Als zartbesaiteter Kastrat kämpft er sich durchs Leben, was von Richard Harvell gut und glaubwürdig dargestellt wird. Er schafft eine glaubwürdige Atmosphäre, in der man sich als Leser immer wohl fühlt, da das ganze Gefüge in sich stimmig ist und die 480 wie im Flug weglesen lässt. Dass er dabei den Drahtseilakt schafft, das akustische Phänomen Musik in Schriftform zu übertragen, ist ein hohe Kunst, die nicht jeder beherrscht. Besonders beeindruckend ist die Szene, wo Moses seinen Freunden eine Arie vorsingt, ohne Begleitung und in einem kleinen Raum, und obwohl man es nur liest, kommen einem als Leser Tränen in die Augen. Das ist tatsächlich großes Kopfkino.

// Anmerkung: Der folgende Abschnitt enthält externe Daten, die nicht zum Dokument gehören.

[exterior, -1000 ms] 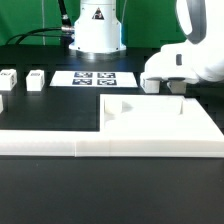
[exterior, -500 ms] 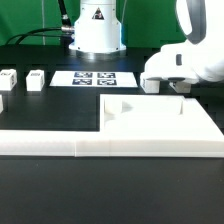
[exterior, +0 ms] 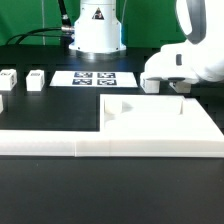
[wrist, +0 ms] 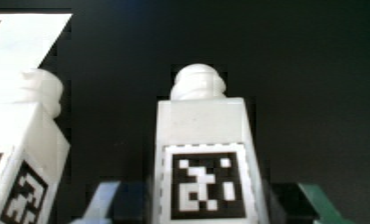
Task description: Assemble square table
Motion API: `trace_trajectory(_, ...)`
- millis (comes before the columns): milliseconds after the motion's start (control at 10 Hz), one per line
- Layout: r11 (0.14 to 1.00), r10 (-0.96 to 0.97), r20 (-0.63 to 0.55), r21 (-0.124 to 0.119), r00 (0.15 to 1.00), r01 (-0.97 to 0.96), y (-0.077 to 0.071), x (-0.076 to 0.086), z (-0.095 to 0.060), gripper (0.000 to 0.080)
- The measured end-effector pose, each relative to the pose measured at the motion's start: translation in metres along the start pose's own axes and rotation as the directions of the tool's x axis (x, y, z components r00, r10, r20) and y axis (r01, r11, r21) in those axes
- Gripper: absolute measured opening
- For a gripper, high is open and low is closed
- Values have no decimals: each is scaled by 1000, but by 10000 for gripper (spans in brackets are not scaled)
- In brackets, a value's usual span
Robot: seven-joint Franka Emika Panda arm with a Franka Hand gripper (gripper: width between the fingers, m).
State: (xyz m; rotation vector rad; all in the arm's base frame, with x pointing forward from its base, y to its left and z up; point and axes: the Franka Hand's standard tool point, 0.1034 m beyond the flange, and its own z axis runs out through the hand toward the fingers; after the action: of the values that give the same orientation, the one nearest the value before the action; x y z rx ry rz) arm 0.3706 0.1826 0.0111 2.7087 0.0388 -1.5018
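The gripper [wrist: 205, 206] is pinching a white leg [wrist: 203, 130]. Its two dark fingers [wrist: 111, 200] sit close against the leg's sides, though the contact itself is cut off at the frame edge. The leg's tag faces the wrist camera and a round peg shows at its far end. A second leg [wrist: 25, 130] lies just beside it, partly cropped.

In the exterior view the gripper [exterior: 178, 88] sits low behind the far edge of the table top [exterior: 160, 125], on that view's right. The held leg cannot be made out there. Two more legs [exterior: 36, 78] sit well apart, on that view's left.
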Motion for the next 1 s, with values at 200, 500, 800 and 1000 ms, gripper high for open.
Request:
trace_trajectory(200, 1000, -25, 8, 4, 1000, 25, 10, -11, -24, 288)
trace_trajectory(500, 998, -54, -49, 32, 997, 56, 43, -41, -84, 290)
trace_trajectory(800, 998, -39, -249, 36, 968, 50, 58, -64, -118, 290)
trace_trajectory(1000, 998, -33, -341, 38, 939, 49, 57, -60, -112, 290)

Vorteilhaft für die Intensität des Romans ist auch, dass sich Moses nicht lästiges Wehklagen ob seiner Männlichkeit ergibt, sondern er nimmt sein Leben in die Hand. Das Lamentieren entfällt beziehungsweise hält sich in erträglichem Rahmen, und so konzentriert sich der Autor auf seine lesenswerte Geschichte. Kein unnötiges Geschwafel, sondern Stimmung durch Handlung.
Ein literarischer Ohrenschmaus
"Macht mit den Ohren, was "Das Parfüm" mit der Nase gemacht hat", steht auf dem Cover des Taschenbuchs, und dieses zunächst übertrieben scheinende Prädikat kann nur bejaht werden, wenn nicht sogar derart, dass "Der Kastrat" den Leser noch mehr rührt, als es Das Parfüm getan hat, geht es doch hier um die Musik und die Liebe und nicht um einen Mörder.
Es gibt Bücher, bei denen man sich ärgert, dass man sie so lange hat liegen lassen, ohne sie zu lesen. Der Kastrat von Richard Harvell ist so ein Buch, und es kann ohne Zögern zu den Highlights des Jahres gezählt werden.
Ein kurzer Anhang erklärt einige Dinge und rückt sie ins historische Licht. Den Kastraten Guadagni gab es wirklich, doch konnte er nie die in ihn gesetzten Erwartungen erfüllen. Chistoph Willibald Gluck wurde hier ein kleines, verdientes literarisches Denkmal gesetzt, was besonders Freunde der Musik begeistern wird.
Man muss kein Musiker sein, um von diesem Buch gefangen genommen zu werden und sich von ihm bezaubern zu lassen. Dieser Roman ist ein Genuss für alle Sinne. Lobenswert und empfehlenswert.